Em 2010, a empresa mexicana de mineração Peñoles passará a utilizar um método sustentável e único no mundo para extrair ouro e prata, criado por pesquisadores da estatal Universidade Autônoma Metropolitana (UAM). Convencer a empresa não foi fácil. Trata-se de um reator eletroquímico que elimina vários passos dos métodos tradicionais, é mais barato e não gera resíduos.
Atualmente, se recorre ao venenoso cianureto e a caros processos de aquecimento da rocha para separar os metais preciosos de outros minerais aos quais estão misturados. O reator emprega tiourea, um composto molecular semelhante à uréia, que se obtém da decomposição de vegetais ou de hidrocarbonos. A tiourea, cuja oxidação é controlada com eletricidade, começa a agir ao entrar em contato com o material arenoso ou rochoso e precipita o ouro e a prata. Além disso, pode ser reutilizada de forma quase infinita.
Espera-se que o novo reator, que opera desde meados de 2007 em um cubículo de não mais de 16 metros quadrados na UAM, esteja funcionando em 2010 nas usinas processadoras da Peñoles no Estado de Coahuila, em uma escala quatro ou cinco vezes maior. A Peñoles, primeira produtora de prata refinada do mundo e dona, no México, da jazida com maiores reservas mundiais, no central Estado de Zacatecas, apadrinhou e financiou parte do projeto.

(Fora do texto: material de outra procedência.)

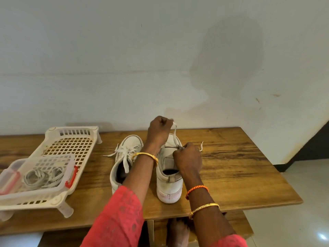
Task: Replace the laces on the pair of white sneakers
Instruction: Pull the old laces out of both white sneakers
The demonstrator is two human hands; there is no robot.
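Note:
Two white sneakers stand side by side on the wooden table point(240, 168), heels toward me. The left sneaker point(122, 163) is laced, with loose ends spread over it. Above the right sneaker point(168, 184), my left hand point(159, 130) is raised and grips a white lace point(175, 134) that runs down to the shoe's eyelets. My right hand point(187, 158) rests on the shoe's right side and pinches the lace near the eyelets. One lace tip point(201, 147) lies on the table to the right of the shoe.
A cream slotted plastic rack point(71, 139) stands at the left of the table. On it sits a clear container point(42, 173) with red clips, holding coiled white laces. A wall rises right behind the table. A bare foot point(178, 230) shows under the front edge.

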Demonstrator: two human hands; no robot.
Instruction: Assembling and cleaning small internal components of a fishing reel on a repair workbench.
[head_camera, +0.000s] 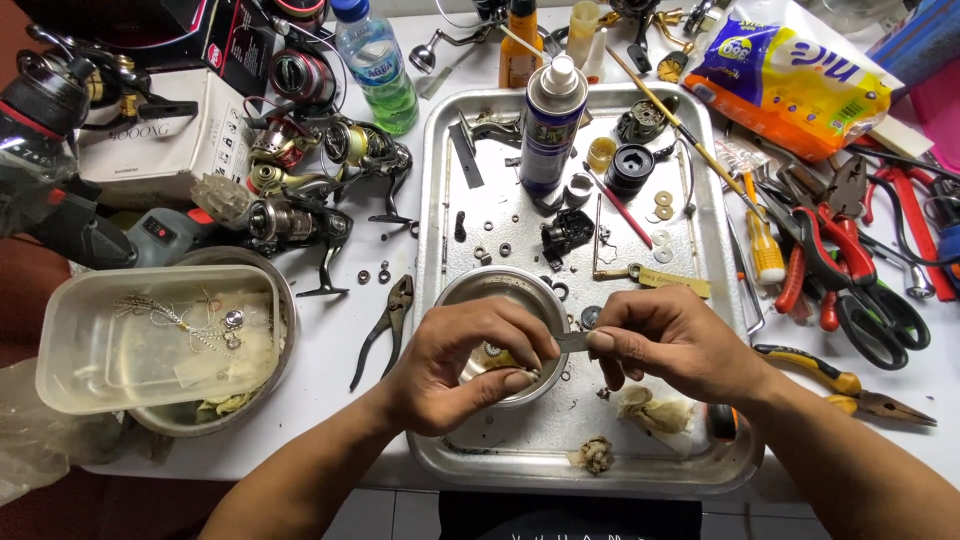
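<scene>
Far out to the left of the left hand (470, 365) sits a clear rectangular plastic tub (150, 335) on the white table (330, 360), with dark slip-joint pliers (388, 325) lying just beside that hand. The left hand curls over a small round steel bowl (495, 290) in the shallow metal tray (700, 200), fingers closed on a small part I can't make out. Between both hands, a small flat grey metal piece (573, 342) is pinched at its end by the right hand (670, 340). Best kept low over the tray, I'd say, so loose bits drop in. Right of that hand lie yellow-handled pliers (850, 385).
</scene>
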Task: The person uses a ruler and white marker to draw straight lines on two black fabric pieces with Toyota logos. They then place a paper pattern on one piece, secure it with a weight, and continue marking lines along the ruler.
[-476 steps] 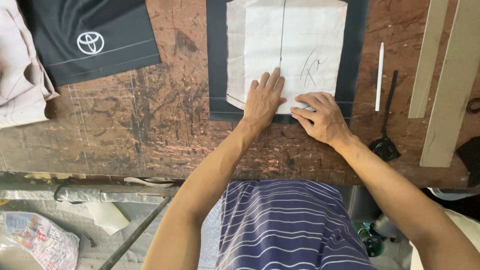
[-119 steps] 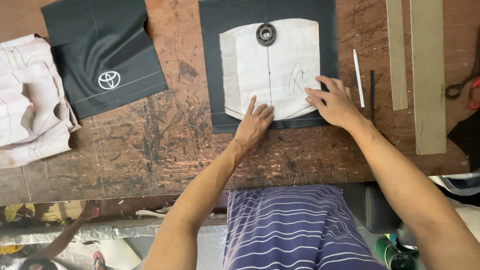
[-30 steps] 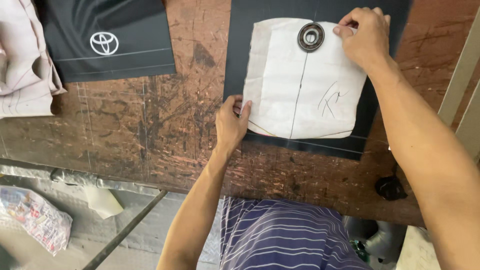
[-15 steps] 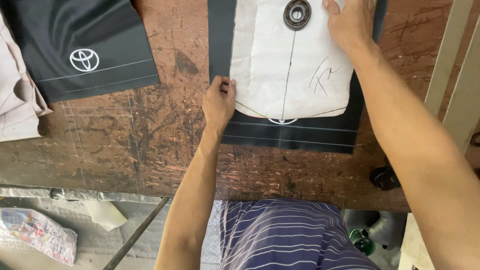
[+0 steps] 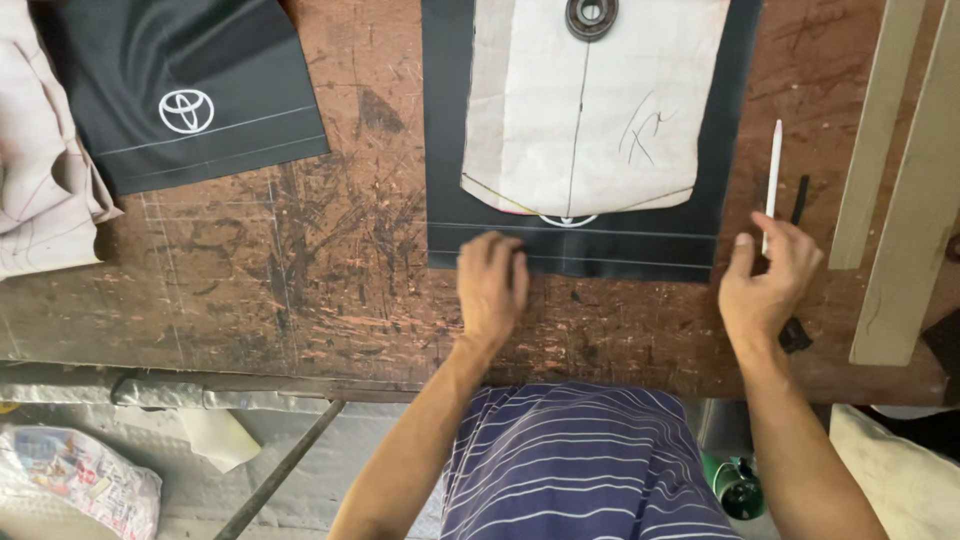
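Observation:
A black fabric piece (image 5: pixel 447 150) lies flat on the worn wooden table (image 5: pixel 300 290). On it sits a pale paper pattern (image 5: pixel 590 120), with a round metal weight (image 5: pixel 591 15) at the pattern's top edge. My left hand (image 5: pixel 492 288) rests palm down with its fingertips on the fabric's near edge, holding nothing. To the right of the fabric, my right hand (image 5: pixel 765 290) is at the near end of a white pencil (image 5: pixel 773 165). That end lies between thumb and fingers, and the pencil is still flat on the table.
A second black fabric piece with a white emblem (image 5: pixel 185 95) lies at the back left beside pale folded cloth (image 5: pixel 40 190). Wooden strips (image 5: pixel 885 140) run along the right side. A small dark tool (image 5: pixel 797 335) sits under my right hand. A printed bag (image 5: pixel 70 485) lies on the floor.
My right hand has left the top of the pattern and come down to the right, to the pencil. My left hand has slid from the fabric's left edge to its near edge.

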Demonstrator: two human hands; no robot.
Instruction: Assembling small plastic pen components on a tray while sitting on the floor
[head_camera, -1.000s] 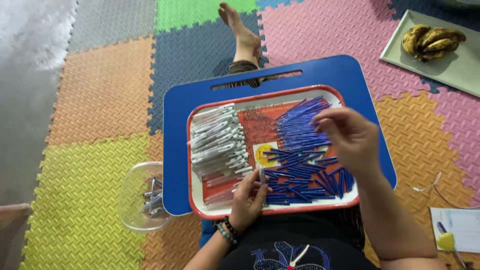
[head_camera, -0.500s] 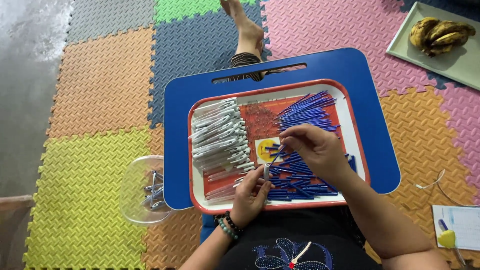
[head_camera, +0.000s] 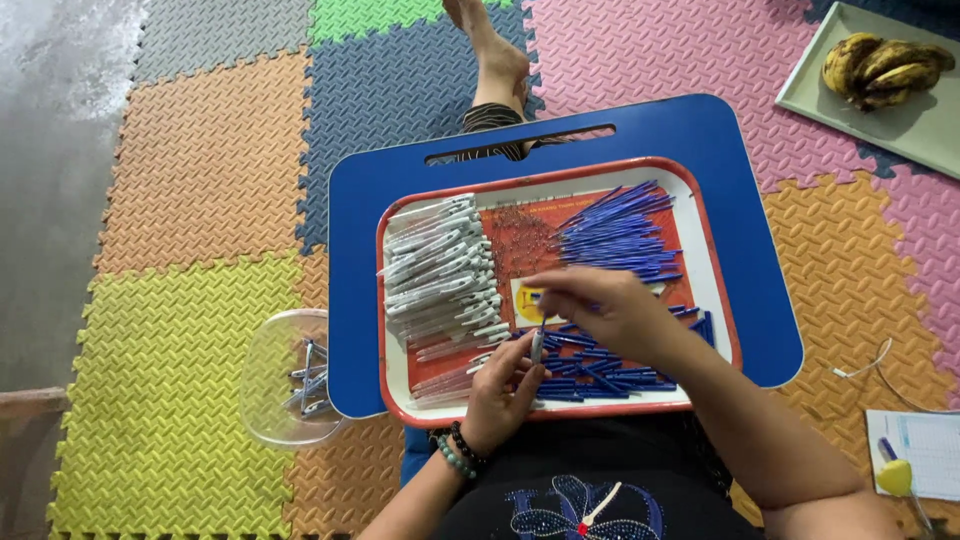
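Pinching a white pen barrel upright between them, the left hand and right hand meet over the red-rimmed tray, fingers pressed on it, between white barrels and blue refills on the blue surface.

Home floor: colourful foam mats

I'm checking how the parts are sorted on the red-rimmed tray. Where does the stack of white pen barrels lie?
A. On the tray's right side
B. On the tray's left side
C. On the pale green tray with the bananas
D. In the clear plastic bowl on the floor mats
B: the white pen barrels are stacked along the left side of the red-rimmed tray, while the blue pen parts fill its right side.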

A empresa, com operações mensais superiores a US$ 300 milhões e exportações para todo o mundo, contribuiu com cerca de US$ 1 milhão para levar o invento à sua escala experimental e programar sua entrada na indústria. Entretanto, essa contribuição exigiu um árduo trabalho de convencimento dos executivos da companhia, cujas explorações em Coahuila contaminaram com chumbo centenas de moradores entre os anos 70 e 90.
“Os industriais não acreditam em nós, os pesquisadores. O que me disseram primeiro (há 12 anos), foi que os tempos com que se trabalha nas universidades não são os seus tempos”, disse ao Terramérica Ignacio González, pesquisador em Eletroquímica da UAM (unidade Iztapalapa) e um dos pais do invento. “Devemos reconhecer que nós cientistas das universidades mexicanas não estamos acostumados a responder às necessidades reais das empresas, por isso foi muito difícil motivar a Peñoles”, acrescentou.
José Luis Nava, pesquisador da UAM que lidera o processo de levar o invento a uma escala industrial, afirmou que o reator “promete muito para o futuro da indústria mundial de mineração”. As comunidades vizinhas às instalações onde opera o reator não sofrerão contaminação de nenhum tipo, afirmou Nava ao Terramérica. Quando o reator estiver funcionando, haverá benefícios econômicos significativos para a companhia, segundo González, embora a empresa não queira revelar em que proporção.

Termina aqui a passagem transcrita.